INPUT RECORDS:
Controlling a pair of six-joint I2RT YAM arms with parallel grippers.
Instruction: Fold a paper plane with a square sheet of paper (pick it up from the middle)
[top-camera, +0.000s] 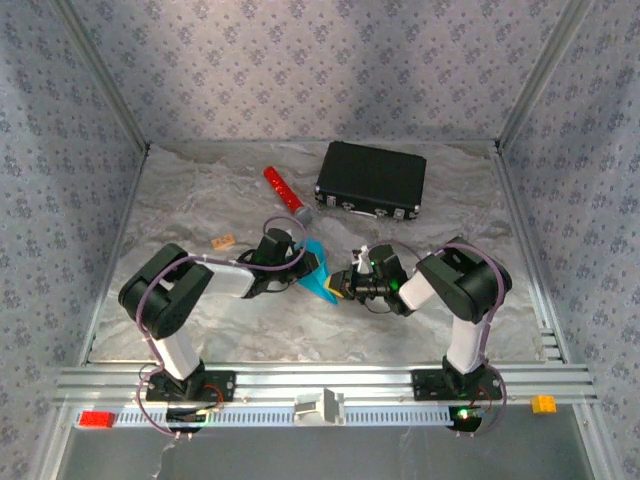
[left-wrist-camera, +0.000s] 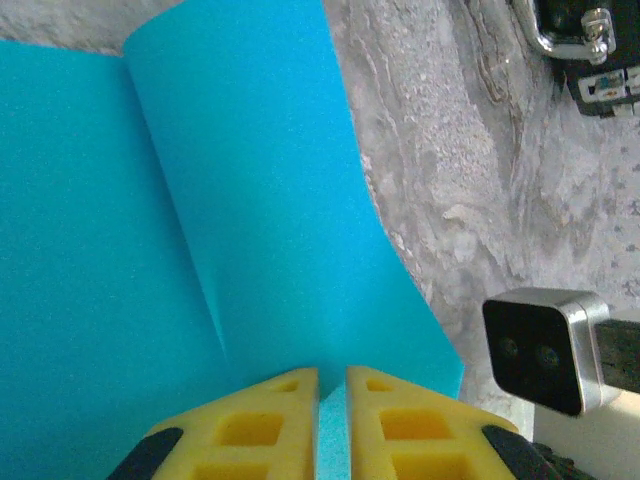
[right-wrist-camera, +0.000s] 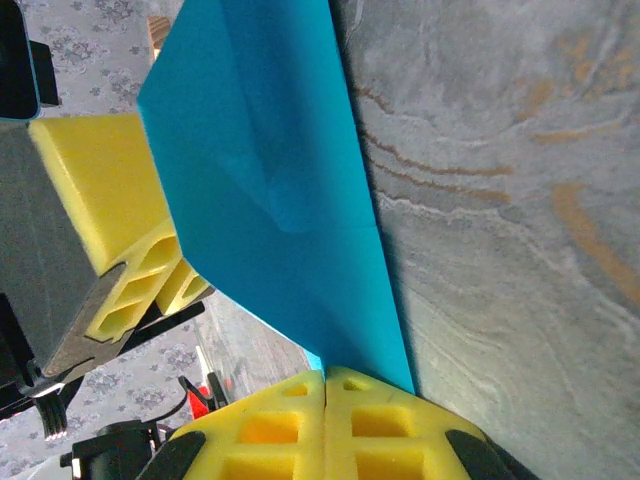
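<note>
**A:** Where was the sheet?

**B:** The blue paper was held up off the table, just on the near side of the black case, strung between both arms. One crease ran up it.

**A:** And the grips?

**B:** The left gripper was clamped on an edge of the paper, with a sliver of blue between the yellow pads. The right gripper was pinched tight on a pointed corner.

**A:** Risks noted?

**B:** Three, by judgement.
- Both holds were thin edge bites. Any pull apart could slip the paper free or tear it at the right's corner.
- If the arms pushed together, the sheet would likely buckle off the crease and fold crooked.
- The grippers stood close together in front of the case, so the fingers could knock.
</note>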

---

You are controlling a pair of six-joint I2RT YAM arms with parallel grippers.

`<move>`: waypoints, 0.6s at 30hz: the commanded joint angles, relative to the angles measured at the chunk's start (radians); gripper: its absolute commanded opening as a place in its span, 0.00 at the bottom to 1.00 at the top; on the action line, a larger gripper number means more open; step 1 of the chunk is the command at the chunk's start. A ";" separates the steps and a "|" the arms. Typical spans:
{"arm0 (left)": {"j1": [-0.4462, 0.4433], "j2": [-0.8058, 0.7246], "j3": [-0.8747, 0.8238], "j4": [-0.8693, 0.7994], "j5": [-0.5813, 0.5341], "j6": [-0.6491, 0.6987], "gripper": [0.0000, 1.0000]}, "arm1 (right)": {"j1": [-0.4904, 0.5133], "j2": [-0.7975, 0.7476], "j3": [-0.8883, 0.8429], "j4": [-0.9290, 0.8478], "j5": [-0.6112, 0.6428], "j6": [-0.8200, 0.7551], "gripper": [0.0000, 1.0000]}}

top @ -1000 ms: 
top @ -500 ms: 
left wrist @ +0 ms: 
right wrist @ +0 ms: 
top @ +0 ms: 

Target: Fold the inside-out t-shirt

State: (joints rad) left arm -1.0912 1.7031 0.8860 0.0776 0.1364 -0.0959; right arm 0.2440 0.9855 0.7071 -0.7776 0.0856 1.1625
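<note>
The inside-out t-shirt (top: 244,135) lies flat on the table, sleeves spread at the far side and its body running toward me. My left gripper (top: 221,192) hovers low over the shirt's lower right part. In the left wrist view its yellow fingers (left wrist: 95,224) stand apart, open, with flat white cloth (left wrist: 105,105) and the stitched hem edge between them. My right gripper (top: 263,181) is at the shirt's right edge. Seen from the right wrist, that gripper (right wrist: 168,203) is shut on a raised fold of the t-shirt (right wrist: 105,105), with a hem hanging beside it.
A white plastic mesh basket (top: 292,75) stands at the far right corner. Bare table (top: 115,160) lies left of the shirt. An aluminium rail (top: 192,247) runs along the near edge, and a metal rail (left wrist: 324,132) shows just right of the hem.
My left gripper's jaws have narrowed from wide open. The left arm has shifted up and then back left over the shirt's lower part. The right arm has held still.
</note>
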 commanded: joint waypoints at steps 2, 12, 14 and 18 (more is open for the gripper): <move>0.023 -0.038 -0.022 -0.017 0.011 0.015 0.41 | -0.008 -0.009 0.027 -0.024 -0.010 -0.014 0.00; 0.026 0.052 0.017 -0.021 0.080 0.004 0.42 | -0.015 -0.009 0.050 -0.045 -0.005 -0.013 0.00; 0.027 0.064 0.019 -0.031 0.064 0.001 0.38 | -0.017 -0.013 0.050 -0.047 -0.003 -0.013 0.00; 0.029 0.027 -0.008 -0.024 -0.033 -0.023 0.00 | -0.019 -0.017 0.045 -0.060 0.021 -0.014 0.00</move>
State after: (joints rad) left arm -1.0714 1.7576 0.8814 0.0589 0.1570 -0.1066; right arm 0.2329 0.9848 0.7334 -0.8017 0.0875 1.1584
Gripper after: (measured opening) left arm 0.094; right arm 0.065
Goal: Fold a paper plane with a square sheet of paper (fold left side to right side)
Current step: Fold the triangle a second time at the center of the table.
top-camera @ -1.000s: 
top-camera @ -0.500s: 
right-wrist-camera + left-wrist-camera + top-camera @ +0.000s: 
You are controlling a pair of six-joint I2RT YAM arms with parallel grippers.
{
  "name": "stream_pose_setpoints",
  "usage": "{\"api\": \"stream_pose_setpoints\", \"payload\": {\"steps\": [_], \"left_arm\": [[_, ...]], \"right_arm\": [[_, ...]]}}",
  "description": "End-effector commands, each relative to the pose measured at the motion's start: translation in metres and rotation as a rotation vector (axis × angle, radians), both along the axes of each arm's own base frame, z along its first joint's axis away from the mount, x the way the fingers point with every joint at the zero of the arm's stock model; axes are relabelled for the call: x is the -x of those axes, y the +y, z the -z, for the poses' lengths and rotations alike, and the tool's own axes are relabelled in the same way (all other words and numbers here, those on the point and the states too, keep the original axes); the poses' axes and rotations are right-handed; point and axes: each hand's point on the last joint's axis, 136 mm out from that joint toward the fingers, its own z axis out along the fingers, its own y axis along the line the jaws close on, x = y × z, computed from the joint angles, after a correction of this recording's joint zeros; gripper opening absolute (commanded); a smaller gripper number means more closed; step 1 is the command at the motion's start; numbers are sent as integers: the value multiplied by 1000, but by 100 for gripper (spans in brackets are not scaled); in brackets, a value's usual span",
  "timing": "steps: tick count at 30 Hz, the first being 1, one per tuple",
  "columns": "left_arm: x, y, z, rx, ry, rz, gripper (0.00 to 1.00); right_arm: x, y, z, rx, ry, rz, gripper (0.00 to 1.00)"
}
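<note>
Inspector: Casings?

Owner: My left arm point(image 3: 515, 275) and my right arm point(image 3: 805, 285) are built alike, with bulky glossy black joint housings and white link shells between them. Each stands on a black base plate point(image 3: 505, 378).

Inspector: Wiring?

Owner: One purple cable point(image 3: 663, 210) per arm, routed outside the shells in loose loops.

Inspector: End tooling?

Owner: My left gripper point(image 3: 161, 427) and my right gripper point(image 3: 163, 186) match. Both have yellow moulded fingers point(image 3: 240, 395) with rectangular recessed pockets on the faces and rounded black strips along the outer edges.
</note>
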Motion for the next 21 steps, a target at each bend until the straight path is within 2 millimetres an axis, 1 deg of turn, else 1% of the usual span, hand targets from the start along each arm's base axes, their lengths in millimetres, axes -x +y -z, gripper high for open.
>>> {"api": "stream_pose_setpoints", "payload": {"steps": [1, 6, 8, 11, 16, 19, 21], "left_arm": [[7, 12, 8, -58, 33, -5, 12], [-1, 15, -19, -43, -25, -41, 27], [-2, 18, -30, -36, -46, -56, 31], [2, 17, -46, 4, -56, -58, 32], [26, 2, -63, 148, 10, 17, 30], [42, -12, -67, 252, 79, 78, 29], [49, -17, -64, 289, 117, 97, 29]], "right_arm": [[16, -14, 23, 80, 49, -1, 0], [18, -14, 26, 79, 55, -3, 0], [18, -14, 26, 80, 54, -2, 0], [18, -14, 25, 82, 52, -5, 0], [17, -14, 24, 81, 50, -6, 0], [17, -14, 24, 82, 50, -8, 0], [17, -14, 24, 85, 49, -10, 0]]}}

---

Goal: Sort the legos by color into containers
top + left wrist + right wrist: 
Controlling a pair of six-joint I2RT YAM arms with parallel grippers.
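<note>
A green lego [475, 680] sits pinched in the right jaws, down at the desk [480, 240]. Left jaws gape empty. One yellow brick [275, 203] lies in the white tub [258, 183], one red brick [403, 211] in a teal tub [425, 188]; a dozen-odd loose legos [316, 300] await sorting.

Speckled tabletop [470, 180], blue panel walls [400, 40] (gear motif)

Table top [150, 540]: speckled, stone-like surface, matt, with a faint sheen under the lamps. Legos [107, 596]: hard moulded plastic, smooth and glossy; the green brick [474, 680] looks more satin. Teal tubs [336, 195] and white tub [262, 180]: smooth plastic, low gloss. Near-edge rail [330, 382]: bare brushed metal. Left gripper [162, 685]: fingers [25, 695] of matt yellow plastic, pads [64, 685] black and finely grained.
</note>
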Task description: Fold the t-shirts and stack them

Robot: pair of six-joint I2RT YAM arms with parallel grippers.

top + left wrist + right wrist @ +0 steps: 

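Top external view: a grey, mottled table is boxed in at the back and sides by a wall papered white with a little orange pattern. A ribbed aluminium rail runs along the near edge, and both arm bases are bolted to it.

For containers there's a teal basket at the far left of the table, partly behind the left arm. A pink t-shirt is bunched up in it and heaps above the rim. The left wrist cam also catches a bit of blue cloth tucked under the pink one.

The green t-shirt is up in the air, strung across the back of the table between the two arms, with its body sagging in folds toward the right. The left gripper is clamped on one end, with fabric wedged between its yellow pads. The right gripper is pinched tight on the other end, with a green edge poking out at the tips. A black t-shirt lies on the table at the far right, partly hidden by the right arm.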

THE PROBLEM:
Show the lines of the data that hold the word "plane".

TASK RESULT:
Instruction: Fold a paper plane with a square sheet of paper (pick it up from the middle)
Goal: Fold a paper plane with a square sheet of paper (fold left side to right side)

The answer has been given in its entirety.